Tentu saja ada beberapa orang yang melihat dan menatapnya penuh iba. Saat ini, Billy tengah membawa satu kantong plastik cukup besar. Ia baru saja kembali dari mini market waralaba yang tak jauh dari taman dan membeli aneka snack, minuman dan coklat.
"Apa wanita itu baru putus cinta?" Billy berjalan mendekati Arabella dan mempunyai sebuah ide untuk menghentikan tangisan dari wanita yang masih terus menangis dari tadi. "Nona, jangan bergerak!"
Arabella yang mendengar suara bariton, refleks langsung mengangkat wajahnya yang dari tadi menunduk dan menatap ke arah sosok pria dengan badan tinggi tegap di depannya.
"A-apa?" jawab Arabella dengan suara bergetar efek menangis dan seolah melupakan wajahnya yang sembab dan mengenaskan.
Billy merasa senang saat berhasil membuat wanita yang tengah menangis itu menjawabnya. "Ada anak ular di belakangmu."
Refleks Arabella membulatkan kedua matanya dan tubuhnya seketika menegang tak bisa berkutik. "A-apa! Ular? Cepat singkirkan ularnya. Di mana ularnya?" Tubuhnya seketika bergetar hebat karena efek ketakutan, tetapi tidak mampu bergerak karena tidak ingin digigit ular.

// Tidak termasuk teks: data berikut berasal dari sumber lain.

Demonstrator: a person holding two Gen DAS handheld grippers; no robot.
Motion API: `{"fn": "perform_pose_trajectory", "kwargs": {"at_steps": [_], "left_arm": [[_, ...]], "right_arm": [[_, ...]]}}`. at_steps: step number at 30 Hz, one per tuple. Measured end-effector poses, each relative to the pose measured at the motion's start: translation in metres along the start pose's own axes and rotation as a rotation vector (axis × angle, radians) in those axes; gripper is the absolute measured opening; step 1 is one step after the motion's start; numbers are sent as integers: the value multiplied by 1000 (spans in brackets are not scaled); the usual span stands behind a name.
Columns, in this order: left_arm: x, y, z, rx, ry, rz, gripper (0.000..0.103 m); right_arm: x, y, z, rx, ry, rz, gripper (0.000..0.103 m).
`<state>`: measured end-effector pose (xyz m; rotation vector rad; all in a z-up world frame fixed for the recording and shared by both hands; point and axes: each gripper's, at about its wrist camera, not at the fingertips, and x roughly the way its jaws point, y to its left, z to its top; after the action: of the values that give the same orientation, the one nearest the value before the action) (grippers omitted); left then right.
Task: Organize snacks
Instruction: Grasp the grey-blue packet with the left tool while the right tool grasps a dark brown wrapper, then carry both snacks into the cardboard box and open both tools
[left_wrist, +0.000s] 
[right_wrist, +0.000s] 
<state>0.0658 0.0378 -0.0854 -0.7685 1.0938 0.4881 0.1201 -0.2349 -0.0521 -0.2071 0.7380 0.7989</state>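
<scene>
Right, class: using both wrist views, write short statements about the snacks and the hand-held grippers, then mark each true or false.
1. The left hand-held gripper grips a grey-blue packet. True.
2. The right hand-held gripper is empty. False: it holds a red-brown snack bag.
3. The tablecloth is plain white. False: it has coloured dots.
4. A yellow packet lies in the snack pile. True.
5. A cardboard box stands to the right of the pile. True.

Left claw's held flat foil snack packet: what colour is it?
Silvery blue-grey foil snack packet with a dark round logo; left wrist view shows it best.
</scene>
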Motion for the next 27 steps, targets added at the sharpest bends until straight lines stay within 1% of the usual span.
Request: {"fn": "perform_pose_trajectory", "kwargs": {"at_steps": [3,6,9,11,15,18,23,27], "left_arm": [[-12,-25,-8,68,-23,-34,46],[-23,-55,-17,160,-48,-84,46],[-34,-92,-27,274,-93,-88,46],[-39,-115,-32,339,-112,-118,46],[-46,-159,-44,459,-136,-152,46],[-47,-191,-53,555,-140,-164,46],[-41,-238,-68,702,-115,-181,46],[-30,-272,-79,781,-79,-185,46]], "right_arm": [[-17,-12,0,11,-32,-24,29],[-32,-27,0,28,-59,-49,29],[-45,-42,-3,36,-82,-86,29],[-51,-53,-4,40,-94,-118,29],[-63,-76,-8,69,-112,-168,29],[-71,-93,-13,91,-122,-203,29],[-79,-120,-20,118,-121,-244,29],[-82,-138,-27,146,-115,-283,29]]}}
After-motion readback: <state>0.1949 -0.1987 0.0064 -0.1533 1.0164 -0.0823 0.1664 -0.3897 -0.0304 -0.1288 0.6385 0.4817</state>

"Makanya diamlah dan jangan bergerak! Ular itu ada di belakangmu. Biar aku yang menyingkirkannya!" Billy berpura-pura mencari sesuatu untuk membuat aktingnya meyakinkan.
Akhirnya Billy mematahkan ranting pohon yang ada di sebelah ia berdiri dan berjalan ke arah sosok wanita yang masih tidak bergerak di tempatnya. Tidak hanya itu saja, dia berpura-pura untuk menyingkirkan ular yang hanya merupakan karangannya semata. Untuk beberapa saat, ia masih berdiri menjulang di hadapan wanita tersebut agar lebih meyakinkan.
Arabella yang masih terdiam membisu di tempatnya, hanya menatap ke arah depan. Di mana bisa dilihatnya kaki panjang di balik celana hitam dengan sepatu pantofel mengkilat sosok pria yang berdiri menjulang tepat di hadapannya. Tubuhnya masih meremang karena merasa sangat takut jika sampai tubuhnya dipatuk oleh ular.
"Apa, ularnya sudah kamu singkirkan?"
"Sudah, aku melemparnya jauh tadi. Agar tidak kembali ke sini lagi." Billy beralih melangkah ke arah samping dan membuang ranting yang berada di tangannya.
"Syukurlah." Helaan napas terdengar dari mulut Arabella dan ia refleks langsung menoleh ke belakang untuk melihat sebesar apa ular yang berada di belakangnya. Namun, ia tidak melihat apa-apa dan beralih menatap ke arah pria yang masih belum pergi dari hadapannya. "Di mana ularnya?"
"Tentu saja sudah pergi. Apa kamu mau ular itu datang ke sini lagi?" tanya Billy yang berpura-pura untuk menggertak wanita di hadapannya.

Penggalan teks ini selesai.